**Work to complete**
Sift the material for lines containing "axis", and return them.

........

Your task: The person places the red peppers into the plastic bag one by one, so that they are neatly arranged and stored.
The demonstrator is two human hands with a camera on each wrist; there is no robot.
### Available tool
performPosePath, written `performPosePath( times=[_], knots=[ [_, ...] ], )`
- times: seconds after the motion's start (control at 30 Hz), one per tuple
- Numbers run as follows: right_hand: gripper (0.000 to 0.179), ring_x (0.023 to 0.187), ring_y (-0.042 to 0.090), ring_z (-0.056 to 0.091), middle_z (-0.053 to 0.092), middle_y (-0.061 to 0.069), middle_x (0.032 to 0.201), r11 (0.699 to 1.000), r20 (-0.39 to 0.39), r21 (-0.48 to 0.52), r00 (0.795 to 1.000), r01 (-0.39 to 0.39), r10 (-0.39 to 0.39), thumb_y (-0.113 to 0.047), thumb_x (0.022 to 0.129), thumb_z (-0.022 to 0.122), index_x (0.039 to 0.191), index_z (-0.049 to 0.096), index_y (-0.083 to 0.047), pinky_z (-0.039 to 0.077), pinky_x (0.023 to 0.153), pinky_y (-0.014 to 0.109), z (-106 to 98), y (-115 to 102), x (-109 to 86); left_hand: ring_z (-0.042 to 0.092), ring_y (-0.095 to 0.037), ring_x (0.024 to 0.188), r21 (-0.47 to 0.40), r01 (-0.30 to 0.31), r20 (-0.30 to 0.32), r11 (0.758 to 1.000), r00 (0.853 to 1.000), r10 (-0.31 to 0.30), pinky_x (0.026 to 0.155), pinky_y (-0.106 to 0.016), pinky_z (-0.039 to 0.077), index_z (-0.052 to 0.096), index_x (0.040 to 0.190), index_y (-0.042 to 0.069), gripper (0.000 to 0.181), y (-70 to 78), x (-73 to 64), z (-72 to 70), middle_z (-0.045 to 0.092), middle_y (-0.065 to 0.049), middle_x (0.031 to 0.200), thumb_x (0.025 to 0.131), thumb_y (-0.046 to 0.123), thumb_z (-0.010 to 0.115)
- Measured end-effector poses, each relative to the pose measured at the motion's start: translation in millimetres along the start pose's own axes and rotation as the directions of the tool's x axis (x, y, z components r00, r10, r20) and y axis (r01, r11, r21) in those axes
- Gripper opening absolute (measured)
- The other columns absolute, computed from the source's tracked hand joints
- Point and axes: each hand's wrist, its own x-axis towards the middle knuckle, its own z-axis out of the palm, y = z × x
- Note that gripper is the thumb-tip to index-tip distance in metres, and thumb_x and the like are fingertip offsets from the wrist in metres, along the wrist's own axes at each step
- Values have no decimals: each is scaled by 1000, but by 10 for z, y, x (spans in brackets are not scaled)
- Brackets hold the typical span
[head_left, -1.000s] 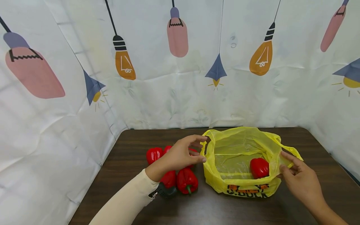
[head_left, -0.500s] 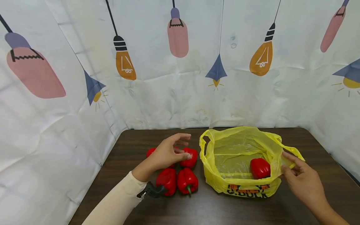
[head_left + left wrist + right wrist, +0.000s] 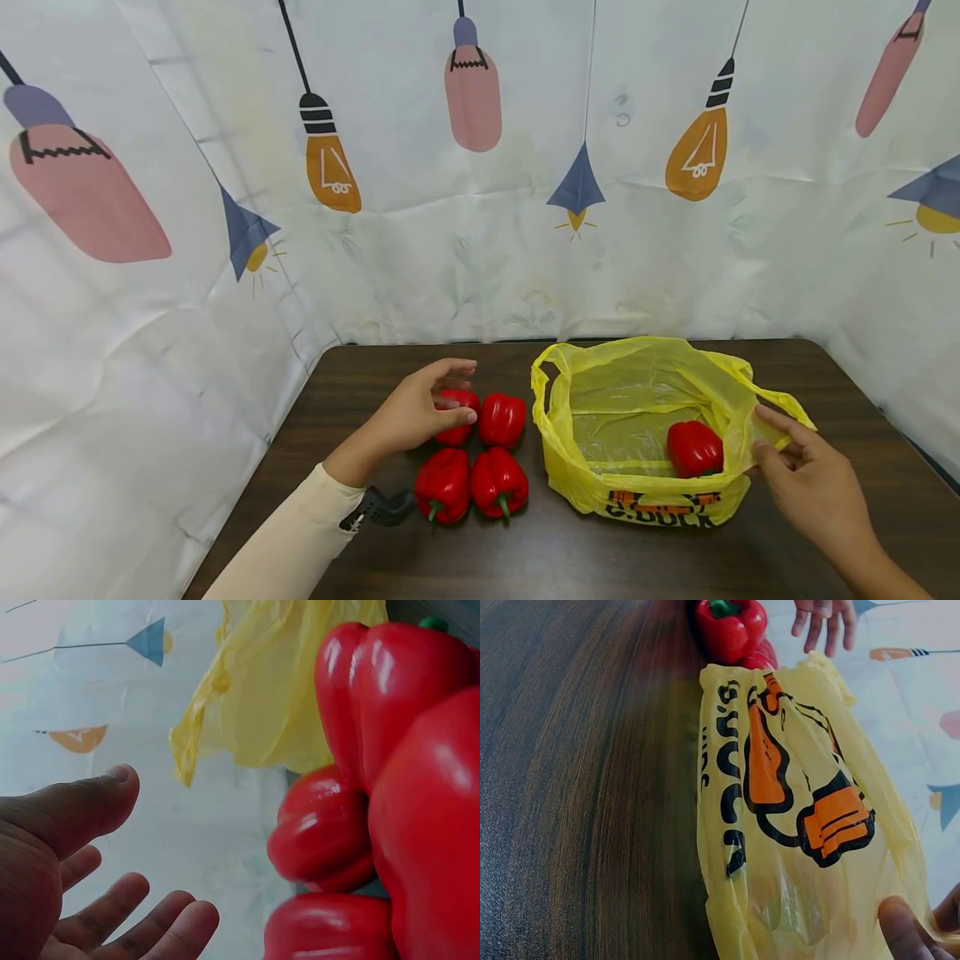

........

**Response**
- Measured end-effector poses, each relative to the pose measured at the motion's start: translation in millimetres along the start pose's own axes and rotation as the directions of the tool's x axis (x, y, z components r00, r10, r20) and y axis (r01, r11, r21) in those axes
- Point and axes: each hand's wrist, its own x-axis towards the middle knuckle, its own z-axis out of the palm, y = z × x

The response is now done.